Looks like next year's Feedbacks are the same as this season's, offered in either all white or all black.


----------



## B.Gilly (Jul 23, 2008)

Triple8Sol said:


> Looks like next year's Feedbacks are the same as this season's, offered in either all white or all black.


Think there is one more colorway for next years Feedbacks.


----------



## SB4L (Jan 12, 2009)

Dude I just bought the Flux Titan's in red 2 nights ago, have been riding burton custom '07s so this should be a huge upgrade for me, can't wait to ride them tomorrow @ whistler. 

I have already mounted them all up & tuned to my boots, also tied up my boots and let sit in the bindings for 48hrs to mould the straps, they feel perfect when flexing on my board in my living room... so soft.


----------



## PaulyMolitor (Oct 29, 2009)

i use the titans for all mountain riding, i dont think i will ever get another binding


----------



## B.Gilly (Jul 23, 2008)

Little gem I found and thought I would share. 
extreme.com powered by Freecaster.tv: Snowboard - POPSHREDCAST Episode 36 / ISPO Special 7

Around 45 seconds into it you will see the three colorways of next years feedbacks.


----------



## linvillegorge (Jul 6, 2009)

PaulyMolitor said:


> i use the titans for all mountain riding, i dont think i will ever get another binding


Same here. I'm mainly a freerider and still use the Titans. I was lapping steep black and double black tree runs and bowls at Breck today with no problems. Super comfy binding. I have about six days on mine now and love them a little more each time out.


----------



## B.Gilly (Jul 23, 2008)

Extremo said:


> Ok so flux has a lot of options, but I'm close to pulling the trigger on some so i need some help.
> 
> I ride park 85% of the time with a lot of jumping, 40+ ft jumps and an equal amount of jibbing. So I'm looking for something with good dampening and a moderate amount of flex, but I dont like "soft" bindings. The urethane high back they offer kind of scares me I still like responsiveness and stability and worry that it may be too flimsy.
> 
> ...


Mediums are actually designed to fit up to a size 9.5 boot not a 10 boot. So would go with large for size 10 boots. You should not have any overhang on the board with the large binding either.


----------



## Extremo (Nov 6, 2008)

B.Gilly said:


> Little gem I found and thought I would share.
> extreme.com powered by Freecaster.tv: Snowboard - POPSHREDCAST Episode 36 / ISPO Special 7
> 
> Around 45 seconds into it you will see the three colorways of next years feedbacks.

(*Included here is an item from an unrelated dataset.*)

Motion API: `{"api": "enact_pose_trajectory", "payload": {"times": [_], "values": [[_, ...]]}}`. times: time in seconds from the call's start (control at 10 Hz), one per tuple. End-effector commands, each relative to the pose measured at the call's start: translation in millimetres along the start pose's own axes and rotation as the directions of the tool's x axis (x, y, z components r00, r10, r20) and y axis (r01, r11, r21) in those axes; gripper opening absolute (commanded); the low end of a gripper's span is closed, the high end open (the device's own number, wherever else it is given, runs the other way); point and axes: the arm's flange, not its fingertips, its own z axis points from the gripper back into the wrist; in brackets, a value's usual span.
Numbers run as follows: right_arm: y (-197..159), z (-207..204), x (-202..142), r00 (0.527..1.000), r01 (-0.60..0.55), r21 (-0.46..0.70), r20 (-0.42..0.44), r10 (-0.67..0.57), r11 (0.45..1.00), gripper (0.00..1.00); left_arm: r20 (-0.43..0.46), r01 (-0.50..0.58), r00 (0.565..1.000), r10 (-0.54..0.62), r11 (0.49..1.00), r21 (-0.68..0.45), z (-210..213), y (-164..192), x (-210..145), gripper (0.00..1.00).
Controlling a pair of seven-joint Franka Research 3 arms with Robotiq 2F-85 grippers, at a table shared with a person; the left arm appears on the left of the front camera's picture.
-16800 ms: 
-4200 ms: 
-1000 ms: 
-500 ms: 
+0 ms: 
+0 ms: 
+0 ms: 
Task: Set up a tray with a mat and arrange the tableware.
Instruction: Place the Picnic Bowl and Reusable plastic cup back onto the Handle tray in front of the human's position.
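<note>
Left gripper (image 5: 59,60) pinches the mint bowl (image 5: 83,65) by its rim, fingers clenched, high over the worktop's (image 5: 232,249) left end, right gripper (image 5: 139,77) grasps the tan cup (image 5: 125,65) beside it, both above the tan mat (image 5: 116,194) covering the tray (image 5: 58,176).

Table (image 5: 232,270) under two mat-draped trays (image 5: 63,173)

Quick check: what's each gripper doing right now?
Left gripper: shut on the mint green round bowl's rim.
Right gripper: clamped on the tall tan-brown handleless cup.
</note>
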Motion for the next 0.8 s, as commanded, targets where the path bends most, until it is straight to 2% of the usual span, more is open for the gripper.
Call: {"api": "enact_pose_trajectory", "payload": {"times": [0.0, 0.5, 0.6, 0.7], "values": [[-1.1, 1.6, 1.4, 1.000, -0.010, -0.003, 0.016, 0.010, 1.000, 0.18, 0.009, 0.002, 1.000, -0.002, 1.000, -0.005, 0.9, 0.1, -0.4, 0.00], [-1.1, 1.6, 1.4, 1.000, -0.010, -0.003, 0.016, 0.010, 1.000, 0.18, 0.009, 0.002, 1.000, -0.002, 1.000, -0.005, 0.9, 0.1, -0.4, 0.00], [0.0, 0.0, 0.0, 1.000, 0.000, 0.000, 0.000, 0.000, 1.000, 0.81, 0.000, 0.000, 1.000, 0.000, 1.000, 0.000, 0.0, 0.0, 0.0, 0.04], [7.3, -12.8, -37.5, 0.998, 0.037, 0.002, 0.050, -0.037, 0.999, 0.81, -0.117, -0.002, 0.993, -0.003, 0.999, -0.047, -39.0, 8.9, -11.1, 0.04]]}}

Any idea which ones are next years super titans? I'm pretty sure I'm going with those...A lot in there line this year. I like the look of the new toe caps.


----------



## B.Gilly (Jul 23, 2008)

If you want the super titans get this years.


----------



## Camor (Jan 28, 2010)

Sorry might thread jack a little bit... I been riding the flux emblem for 3-4 years now and been looking for a new binding. I'm probably going to grab the titans since i love the current toe cap so much. So my question is, anyone tried next year's toe cap? It looks flimsy to me haha. I can't decide if I want to buy this year's model or wait for next years.


----------



## B.Gilly (Jul 23, 2008)

Camor said:


> Sorry might thread jack a little bit... I been riding the flux emblem for 3-4 years now and been looking for a new binding. I'm probably going to grab the titans since i love the current toe cap so much. So my question is, anyone tried next year's toe cap? It looks flimsy to me haha. I can't decide if I want to buy this year's model or wait for next years.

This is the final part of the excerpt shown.